Michael Munger writes,

The danger to limited government, the threat to the Montesquieuan system of checks and balances, comes from an unexpected source. “Good government” types, people who want to improve the “efficiency” of government, are termites eating away at the walls that protect us from tyranny. And enormous damage has been done, in just the ways that de Jasay points out. But I am more hopeful than Anthony, perhaps because I see the first light of recognition in a lot of citizens’ eyes. The last thing you want is an efficient government. Our only choices are a truly weak, but efficient, limited government, or else a powerful government prevented by strong ties from using most of its powers, most of the time.

Randy Barnett writes,

Some libertarians prefer a different legal structure, one that promises to work better than the structure provided by the Constitution. Such a structure would take the principles or strategies embodied in the Constitution farther than did the Framers. These principles are (1) reciprocity of power between the ruler and the ruled that is supposed to be accomplished by voting, (2) checks and balances on power that are supposed to result from federalism and separation of powers, and (3) the power of exit that is provided by free emigration and, formerly, the power of secession. These libertarians merely propose two itsy-bitsy, teeny-weenie changes to the status quo: First, end the government’s power to put its competitors out of business by force (which violates the freedom to contract of those who wish to provide and obtain such services); second, end the government’s power to confiscate its income by force (which violates the freedom from contract of those whose property is taken without their consent). Not much really.

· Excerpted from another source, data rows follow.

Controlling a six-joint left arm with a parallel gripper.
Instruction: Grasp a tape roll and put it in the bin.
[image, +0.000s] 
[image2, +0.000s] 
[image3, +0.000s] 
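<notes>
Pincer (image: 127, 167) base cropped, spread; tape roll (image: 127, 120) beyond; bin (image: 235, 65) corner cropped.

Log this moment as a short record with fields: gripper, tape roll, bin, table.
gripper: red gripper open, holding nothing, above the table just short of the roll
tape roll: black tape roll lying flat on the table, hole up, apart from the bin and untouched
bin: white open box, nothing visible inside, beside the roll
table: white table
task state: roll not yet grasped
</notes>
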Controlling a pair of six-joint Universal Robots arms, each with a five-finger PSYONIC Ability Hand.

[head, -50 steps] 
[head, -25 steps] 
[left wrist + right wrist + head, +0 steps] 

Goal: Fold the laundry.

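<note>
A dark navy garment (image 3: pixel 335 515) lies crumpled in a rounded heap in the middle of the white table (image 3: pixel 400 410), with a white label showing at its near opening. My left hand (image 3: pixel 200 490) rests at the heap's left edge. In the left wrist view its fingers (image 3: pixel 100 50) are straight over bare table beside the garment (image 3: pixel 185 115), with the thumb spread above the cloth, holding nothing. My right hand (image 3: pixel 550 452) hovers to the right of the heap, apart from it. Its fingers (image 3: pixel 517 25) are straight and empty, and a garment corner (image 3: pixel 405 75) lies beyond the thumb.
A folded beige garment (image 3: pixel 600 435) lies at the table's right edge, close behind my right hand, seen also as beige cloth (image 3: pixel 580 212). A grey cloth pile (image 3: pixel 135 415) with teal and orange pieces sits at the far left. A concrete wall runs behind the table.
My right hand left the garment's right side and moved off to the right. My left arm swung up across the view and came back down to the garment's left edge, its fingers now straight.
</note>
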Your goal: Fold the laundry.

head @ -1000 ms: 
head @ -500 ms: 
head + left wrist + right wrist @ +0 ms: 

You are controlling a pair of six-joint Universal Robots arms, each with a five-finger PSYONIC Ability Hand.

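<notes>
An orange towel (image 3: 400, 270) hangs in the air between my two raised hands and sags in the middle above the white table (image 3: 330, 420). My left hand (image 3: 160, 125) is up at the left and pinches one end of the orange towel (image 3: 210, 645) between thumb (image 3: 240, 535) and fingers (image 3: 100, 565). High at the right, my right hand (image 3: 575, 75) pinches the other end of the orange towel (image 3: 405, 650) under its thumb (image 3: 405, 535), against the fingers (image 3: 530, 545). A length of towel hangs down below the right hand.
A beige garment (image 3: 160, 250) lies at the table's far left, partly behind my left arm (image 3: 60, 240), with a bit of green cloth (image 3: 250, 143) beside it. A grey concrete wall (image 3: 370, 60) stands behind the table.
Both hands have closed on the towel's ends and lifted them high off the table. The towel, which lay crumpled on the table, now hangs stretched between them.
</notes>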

What these libertarians hope and expect would result from these two changes is the evolution of a polycentric constitutional order in which one would subscribe to a legal system of one’s choice as today one subscribes to cell phone service, health and auto insurance, or private security providers.

I think that even if you created polycentric constitutional order, or what I call Virtual Federalism, it could easily break down. There could be jurisdictional disputes–I say resolve our disagreement in Court X and you say you signed up for Court Y. To resolve these disputes, we need an ultimate arbiter. And there is a potential for the ultimate arbiter to take on more and more power, just as the Federal government has in the United States.

I hate to see people get all caught up in national elections. The Presidential election is, as CNN puts it so well, a Ballot Bowl, analogous to the Super Bowl. It is a marketing extravanganza for centralized government.

Ultimately, the reason that we do not have something closer to virtual Federalism now is that the two parties have very effective marketing operations. In the battle of ideas, at the level of folk beliefs, we are losing to The People’s Romance.